Skew is relatively easy to demonstrate. It is an asymmetry in the two tails of the distribution (or the lack of a tail altogether on one side). For example, pick a chi-squared distribution with a small number of degrees of freedom; it has an obvious skew. (The skew is present but smaller for larger numbers of degrees of freedom.)

Kurtosis measures how much a distribution tends to have outliers ("heavy tails").

Neither one of these is intrinsically any better at explaining the movements of billions of dollars in the stock market than explaining the movement of handfuls of dollars at a blackjack table. You can just as easily get $10^{12}$ by squaring $10^6$ as by taking the fourth power of $10^3$, so the amount of money involved is pretty much irrelevant mathematically.

There is, in fact, an infinite series of central moments of a probability distribution, of which the mean and the variance are just the first and second moments, respectively. Skew and kurtosis are based on the third and fourth moments. The reason you don't see much use of moments higher than the second moment is that, ironically, their effects are secondary to the effects of the variance, despite the higher exponents in their definitions. In fact, the first moment is in many ways the most important; that's why we call it the expected value.

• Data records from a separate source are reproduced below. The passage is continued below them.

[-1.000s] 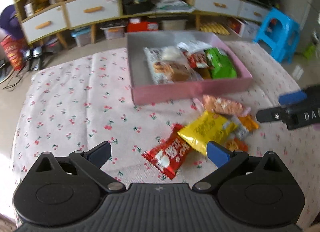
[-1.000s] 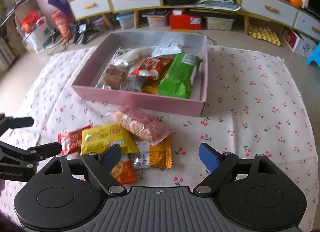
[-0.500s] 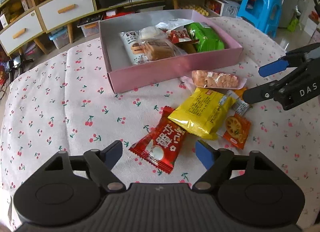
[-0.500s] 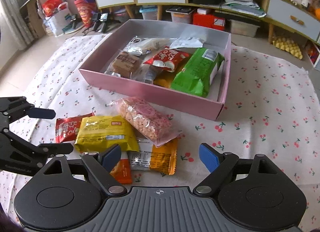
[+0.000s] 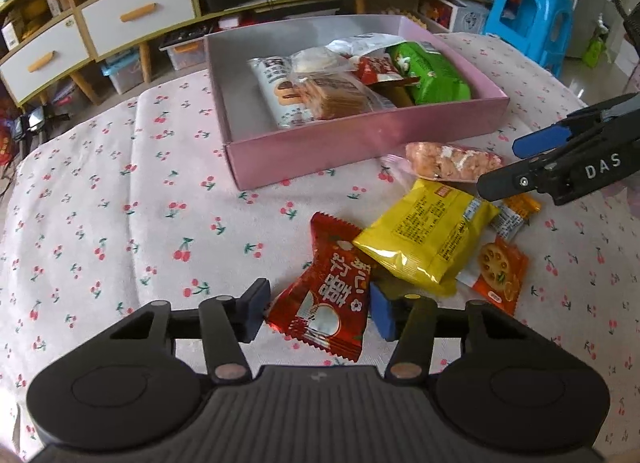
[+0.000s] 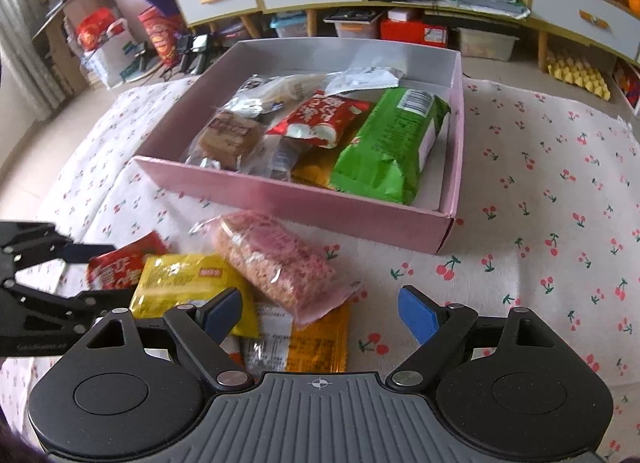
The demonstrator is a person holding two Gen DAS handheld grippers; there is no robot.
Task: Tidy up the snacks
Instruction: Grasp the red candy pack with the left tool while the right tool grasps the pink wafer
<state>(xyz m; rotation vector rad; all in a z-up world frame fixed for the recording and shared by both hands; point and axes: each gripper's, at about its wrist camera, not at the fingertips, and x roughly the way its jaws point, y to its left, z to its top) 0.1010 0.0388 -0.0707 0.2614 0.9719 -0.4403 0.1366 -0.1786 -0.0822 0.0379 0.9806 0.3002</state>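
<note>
While jaws close, left gripper (image 5: pixel 318 309) tilts down — straddling red packet (image 5: pixel 326 295).

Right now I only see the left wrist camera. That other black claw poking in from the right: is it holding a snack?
Observer: No. Its own camera shows the right gripper wide open, with nothing clamped between the pads.
Visitor: What lies in front of it?
Observer: The pink puffed-rice bag, resting partly on an orange packet.
Visitor: Is there any room in the box?
Observer: Yes, the pink box shows a bare strip of floor beside the green bag.
</note>
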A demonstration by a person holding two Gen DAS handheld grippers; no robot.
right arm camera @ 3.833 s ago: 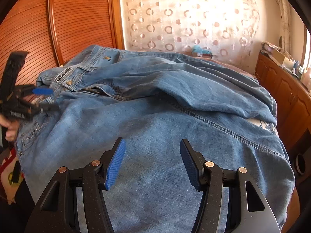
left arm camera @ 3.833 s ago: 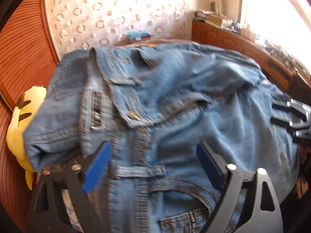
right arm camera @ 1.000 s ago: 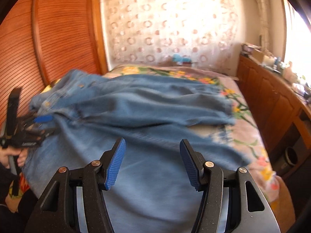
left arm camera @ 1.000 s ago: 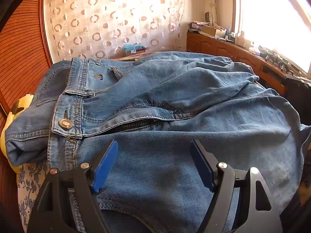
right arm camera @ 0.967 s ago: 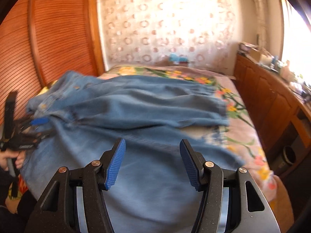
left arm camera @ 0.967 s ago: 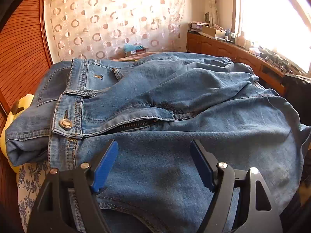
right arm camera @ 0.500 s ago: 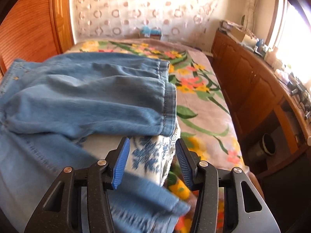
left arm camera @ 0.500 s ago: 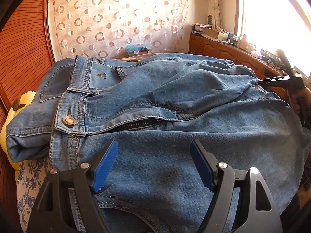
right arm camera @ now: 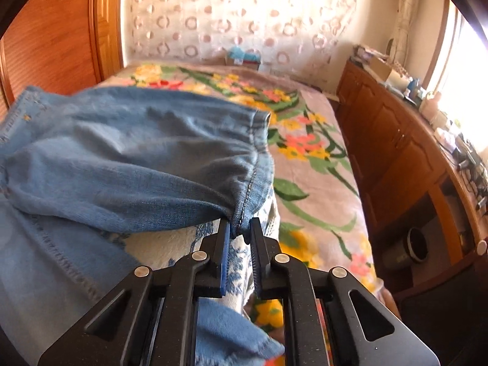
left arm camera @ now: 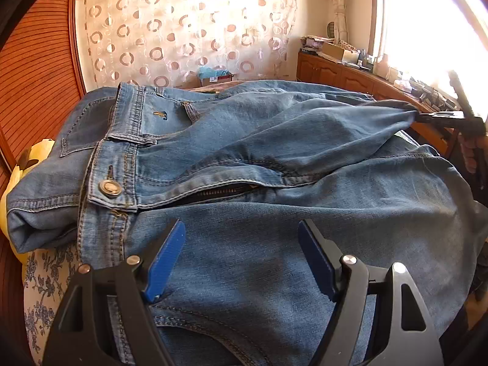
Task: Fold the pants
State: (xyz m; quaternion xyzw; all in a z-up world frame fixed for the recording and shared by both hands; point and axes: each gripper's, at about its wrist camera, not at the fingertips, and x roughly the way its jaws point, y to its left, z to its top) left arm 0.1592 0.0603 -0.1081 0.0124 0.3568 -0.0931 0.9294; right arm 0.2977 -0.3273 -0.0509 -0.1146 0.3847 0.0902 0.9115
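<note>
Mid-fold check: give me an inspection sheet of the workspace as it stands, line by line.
Surface: bed with floral blanket; blue-patterned white cloth under the jeans.
Job's things: blue jeans spread front up, fly open, button undone; far leg's hem corner lifted.
Clutter: yellow plush toy beside the waistband; blue box at the bed's far end.
Grippers: left hand-held gripper open above the near leg; right hand-held gripper shut on the hem.
Cables: some on the sideboard top.
Surroundings: wooden sideboard, patterned curtain, bright window, dark bin.
</note>
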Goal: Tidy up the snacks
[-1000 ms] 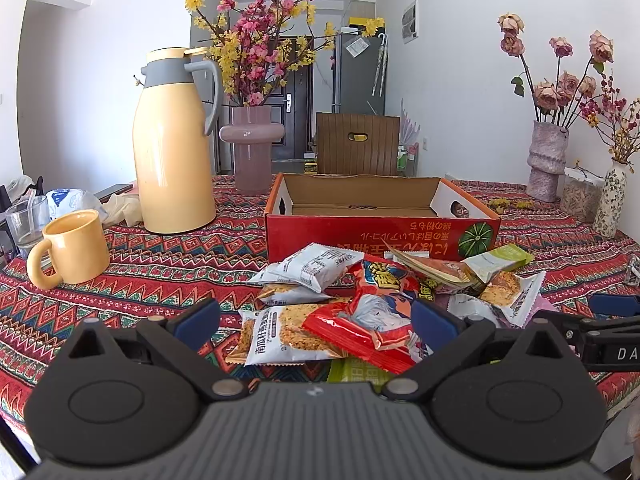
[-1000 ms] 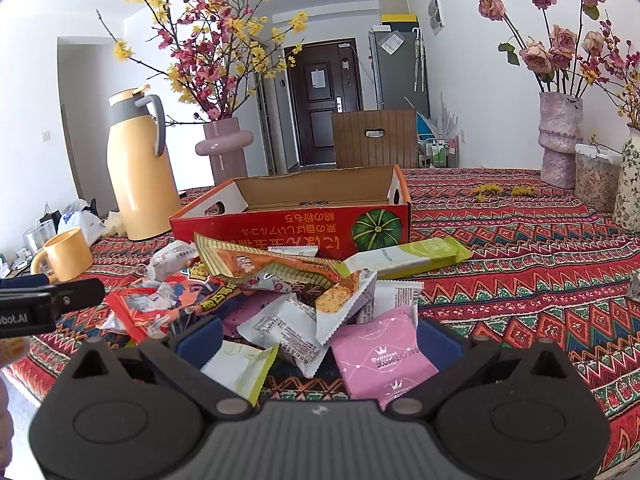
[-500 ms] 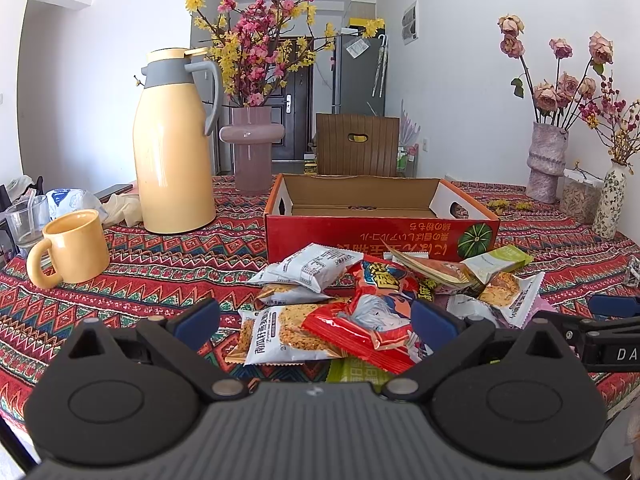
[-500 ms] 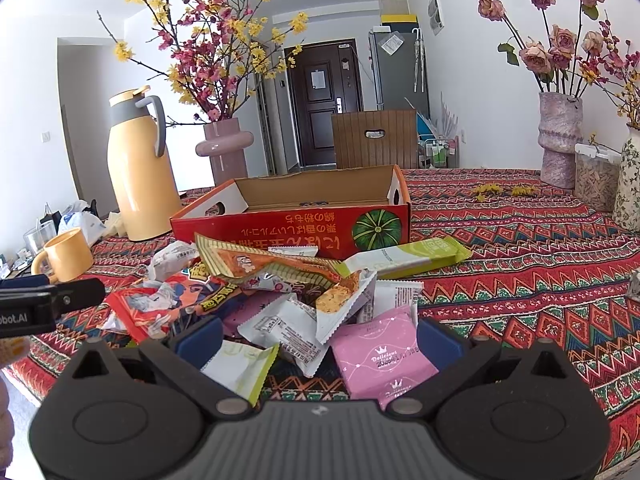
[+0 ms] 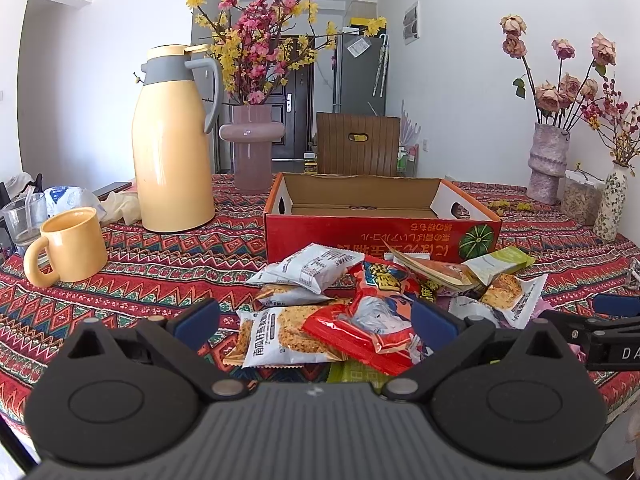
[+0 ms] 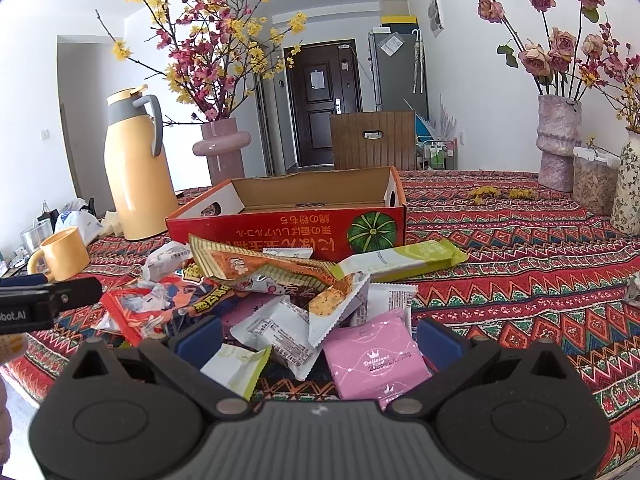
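Note:
A heap of snack packets lies on the patterned tablecloth in front of an open red cardboard box. My left gripper is open, low over the near side of the heap, with a white cracker packet and a red packet between its blue fingertips. My right gripper is open too, its fingertips flanking a pink packet, a white packet and a pale green one. A long green bar wrapper and an orange packet lie nearer the box. The box looks empty.
A yellow thermos jug and a yellow mug stand left of the box, with a glass beyond. A pink vase of blossom stands behind. Vases of dried roses and a jar line the right edge.

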`<state>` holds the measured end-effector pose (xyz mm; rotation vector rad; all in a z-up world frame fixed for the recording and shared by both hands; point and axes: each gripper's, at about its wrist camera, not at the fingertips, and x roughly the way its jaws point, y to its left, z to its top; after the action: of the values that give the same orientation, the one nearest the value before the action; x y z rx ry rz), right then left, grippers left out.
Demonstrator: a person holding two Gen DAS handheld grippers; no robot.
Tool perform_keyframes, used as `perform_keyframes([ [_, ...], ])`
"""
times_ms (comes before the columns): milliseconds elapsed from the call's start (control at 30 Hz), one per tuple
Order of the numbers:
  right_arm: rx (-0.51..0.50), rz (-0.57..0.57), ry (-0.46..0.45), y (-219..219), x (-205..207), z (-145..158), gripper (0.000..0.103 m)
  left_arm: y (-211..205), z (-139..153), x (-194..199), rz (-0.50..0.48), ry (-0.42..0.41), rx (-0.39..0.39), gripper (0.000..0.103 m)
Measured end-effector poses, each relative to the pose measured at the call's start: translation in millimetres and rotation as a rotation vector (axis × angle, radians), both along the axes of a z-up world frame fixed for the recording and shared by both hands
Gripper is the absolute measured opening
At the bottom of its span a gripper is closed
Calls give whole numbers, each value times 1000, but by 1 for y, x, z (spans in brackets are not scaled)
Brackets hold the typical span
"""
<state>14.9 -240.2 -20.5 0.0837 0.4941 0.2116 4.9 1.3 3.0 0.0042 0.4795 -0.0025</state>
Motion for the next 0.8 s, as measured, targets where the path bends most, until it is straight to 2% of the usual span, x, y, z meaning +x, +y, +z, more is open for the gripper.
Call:
perform_keyframes([
  [100,-13,-13,2,-5,4,-1,103,0,-1,2,1,-16,5,103],
  [233,-45,-26,15,-11,13,-5,103,1,-4,6,2,-76,12,103],
  [367,-82,-34,42,-17,23,-11,103,2,-6,10,5,-66,7,103],
  [500,-100,-21,82,-19,34,-16,95,2,-8,13,9,-50,19,103],
  [633,-137,11,109,-14,39,-23,94,2,-9,15,12,-50,36,103],
  [700,-153,15,123,-13,43,-27,92,1,-10,16,11,-45,68,103],
  [800,-163,15,147,-14,49,-32,82,1,-11,17,11,-42,58,103],
])
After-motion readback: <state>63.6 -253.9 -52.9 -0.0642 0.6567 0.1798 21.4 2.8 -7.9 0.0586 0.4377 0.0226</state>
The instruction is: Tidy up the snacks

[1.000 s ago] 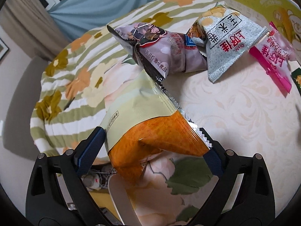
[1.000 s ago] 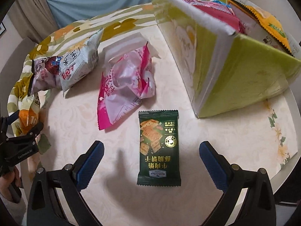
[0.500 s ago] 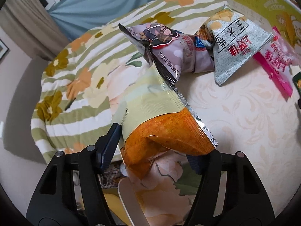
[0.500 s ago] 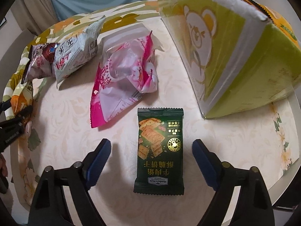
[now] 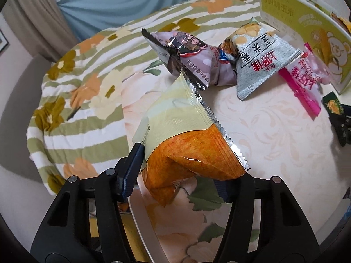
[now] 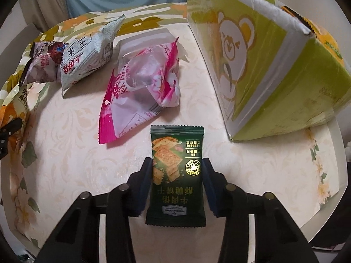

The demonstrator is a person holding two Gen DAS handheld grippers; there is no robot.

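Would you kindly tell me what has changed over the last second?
The right tool shut on the green cracker packet. The left tool is closing on the orange bag, pads touching it. The pink packet, grey bag and box stayed put.

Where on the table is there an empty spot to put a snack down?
Bare cloth lies between the pink packet and the left edge, and right of the green cracker packet below the box. The far left, around the grey bag, is crowded.

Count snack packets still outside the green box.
5: orange bag in the closing left gripper, dark green packet in the right gripper, purple, grey and pink on the table. Others may be hidden.
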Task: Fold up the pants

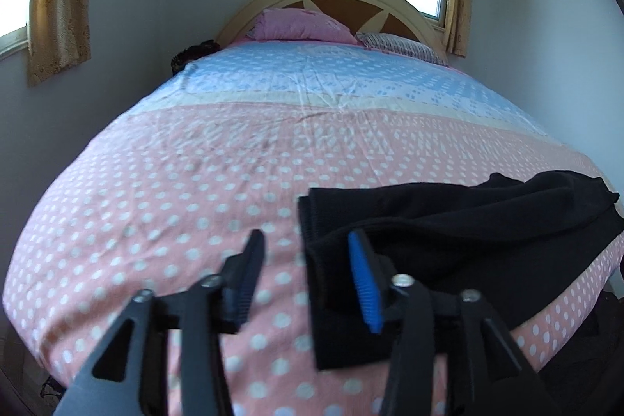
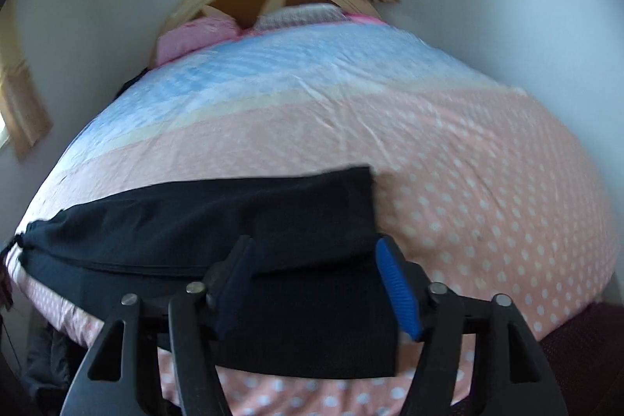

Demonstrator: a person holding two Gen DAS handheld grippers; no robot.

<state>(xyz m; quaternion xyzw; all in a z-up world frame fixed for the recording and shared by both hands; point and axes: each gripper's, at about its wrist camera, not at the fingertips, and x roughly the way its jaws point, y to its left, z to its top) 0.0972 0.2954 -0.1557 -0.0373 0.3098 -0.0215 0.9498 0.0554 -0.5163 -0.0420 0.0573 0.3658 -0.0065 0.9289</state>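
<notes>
The black fabric pants (image 2: 234,221) lie partly folded near the foot edge of the bed with the pink polka-dot sheet (image 1: 156,182). The left hand-held gripper (image 1: 308,283) hangs with jaws spread over the pants' end, gripping nothing. The right hand-held gripper (image 2: 316,283) likewise gapes wide above the cloth.

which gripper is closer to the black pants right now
Right. The right gripper is open directly over the black pants, fabric showing between its fingers. The left gripper, also open, sits at the pants' end edge, mostly over the dotted bedspread.

Your right-wrist view is motion-blurred; the pants (image 2: 202,221) run off its left edge, and beyond them the pillows (image 2: 195,34) smear.
</notes>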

As for using the absolute value in order to "correct" the third power: actually, one of the ways that people have tried to make statistics more robust (less susceptible to being overly influenced by a few rare "outlier" observations) is to take the absolute value of the linear deviation from the mean (or better still, deviation from the median). That is, the square is in some ways already too high a power of the deviation to do statistics as well as we might like. But the squared deviation has the advantage of several very convenient properties that make it much easier to work with than an absolute value of an odd power. Going to a higher power and putting an absolute value on it would combine all the disadvantages of variance and absolute deviation, magnified (literally).